Being a parent isn't about big moments, it's more about thousands of little ones. The picture-perfect parents we saw on television as kids simply do not exist. Just once it would have been nice if Ozzie said to Harriet: I don't know what the problem with Ricky is, all I know is that he's driving me crazy! Moms and Dads don't always have the answers. They try to be there for their kids and just do the best they can. They don't always do the right thing but they try, and maybe that's all anyone can ask. I can't imagine what it must be like for kids who lose a parent for whatever reason while they are young. The pressure on the remaining parent then becomes enormous because there is nobody else to turn to. It's a sad thing for a child who grows up without one or both parents. It's sadder still when a parent loses a child.

My impression of many modern parents is that they don't ever want to say no to their children. They don't want to be the bad guy and so their kids have no sense of where the fences are. The kids keep testing Mom and Dad for limits, and when they realize there are none, they could turn out to have some real problems. It's easy to say yes, but saying no and explaining your reasons for doing so helps children learn that it's not just about what they want, but what society expects of them as well. Parenting is damned hard work and there is no time clock to punch at the end of the day.

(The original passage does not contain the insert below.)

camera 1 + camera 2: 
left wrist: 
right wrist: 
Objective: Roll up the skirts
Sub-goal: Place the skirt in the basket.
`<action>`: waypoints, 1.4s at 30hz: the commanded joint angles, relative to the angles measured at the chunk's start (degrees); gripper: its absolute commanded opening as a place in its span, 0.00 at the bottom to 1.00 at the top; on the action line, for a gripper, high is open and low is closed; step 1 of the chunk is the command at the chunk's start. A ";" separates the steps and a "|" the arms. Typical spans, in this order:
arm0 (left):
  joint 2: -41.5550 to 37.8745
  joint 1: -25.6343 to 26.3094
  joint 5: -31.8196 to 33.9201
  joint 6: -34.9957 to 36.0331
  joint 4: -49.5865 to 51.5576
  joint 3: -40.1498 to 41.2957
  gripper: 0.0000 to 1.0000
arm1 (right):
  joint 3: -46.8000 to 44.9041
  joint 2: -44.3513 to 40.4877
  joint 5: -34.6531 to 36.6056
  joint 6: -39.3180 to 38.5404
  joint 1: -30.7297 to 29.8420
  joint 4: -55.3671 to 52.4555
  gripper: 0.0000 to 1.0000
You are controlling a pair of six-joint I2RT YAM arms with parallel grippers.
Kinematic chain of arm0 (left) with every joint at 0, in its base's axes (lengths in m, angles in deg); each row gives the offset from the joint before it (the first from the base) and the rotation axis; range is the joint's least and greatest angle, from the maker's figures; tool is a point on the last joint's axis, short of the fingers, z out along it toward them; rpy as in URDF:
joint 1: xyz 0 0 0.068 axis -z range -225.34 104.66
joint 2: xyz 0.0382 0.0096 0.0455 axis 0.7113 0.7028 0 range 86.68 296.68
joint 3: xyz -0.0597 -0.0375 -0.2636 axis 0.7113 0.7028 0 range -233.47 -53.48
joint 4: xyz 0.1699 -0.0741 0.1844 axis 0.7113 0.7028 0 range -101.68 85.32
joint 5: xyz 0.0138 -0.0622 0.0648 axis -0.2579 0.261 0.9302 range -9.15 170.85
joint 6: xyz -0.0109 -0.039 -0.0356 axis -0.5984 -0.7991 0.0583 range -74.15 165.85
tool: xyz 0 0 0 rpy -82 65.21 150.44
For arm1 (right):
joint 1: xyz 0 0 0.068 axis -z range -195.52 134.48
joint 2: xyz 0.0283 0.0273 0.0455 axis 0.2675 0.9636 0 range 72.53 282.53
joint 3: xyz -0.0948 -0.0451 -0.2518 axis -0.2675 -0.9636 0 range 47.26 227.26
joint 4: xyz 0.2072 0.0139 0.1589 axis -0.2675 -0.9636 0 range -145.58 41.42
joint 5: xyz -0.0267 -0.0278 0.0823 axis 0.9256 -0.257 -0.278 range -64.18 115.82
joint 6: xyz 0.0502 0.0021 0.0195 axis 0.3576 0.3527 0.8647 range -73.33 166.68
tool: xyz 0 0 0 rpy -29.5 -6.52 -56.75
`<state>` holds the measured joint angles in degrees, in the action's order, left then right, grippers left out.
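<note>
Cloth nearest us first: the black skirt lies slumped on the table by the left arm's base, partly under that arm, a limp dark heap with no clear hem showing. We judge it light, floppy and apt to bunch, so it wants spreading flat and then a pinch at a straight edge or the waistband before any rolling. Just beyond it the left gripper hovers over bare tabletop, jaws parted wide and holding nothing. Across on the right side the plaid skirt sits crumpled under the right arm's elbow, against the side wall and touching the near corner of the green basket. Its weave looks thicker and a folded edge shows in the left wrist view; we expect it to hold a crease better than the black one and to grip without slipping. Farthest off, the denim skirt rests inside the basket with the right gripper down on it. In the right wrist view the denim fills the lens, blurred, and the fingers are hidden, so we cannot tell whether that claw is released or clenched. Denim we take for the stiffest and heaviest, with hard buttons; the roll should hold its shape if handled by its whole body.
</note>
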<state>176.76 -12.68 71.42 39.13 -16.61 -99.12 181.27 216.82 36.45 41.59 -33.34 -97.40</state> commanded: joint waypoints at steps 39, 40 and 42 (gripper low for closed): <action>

Your children are always your children, no matter how old they are.

Maybe they should give classes in parenting. It seems to me they would be a lot more valuable than some of the junk kids learn in school these days. Tell them that sometimes parenting can be a joy: baby's first steps or words; learning and growing in school; First Communion; graduation day; and the small pleasures that come with the job like having your child fall asleep in your arms after you've read them a story. They should also be told that parenting can hold terrors: serious illness; disciplinary problems; hanging with bad friends; experimenting with drugs; bad marriages; financial problems...all the things that make you pull your hair out and keep you up nights.

I've made my share of mistakes as a parent, but somehow, with the strong support of my wife, who is an amazing mother, we've raised three children of whom I am extremely proud. If I manage to get to heaven, it won't be for the exemplary life I've led. If I have any shot at all, it might be because I tried my best to be a good father to my children. If I have succeeded by any measure at that job, I'd be satisfied with that.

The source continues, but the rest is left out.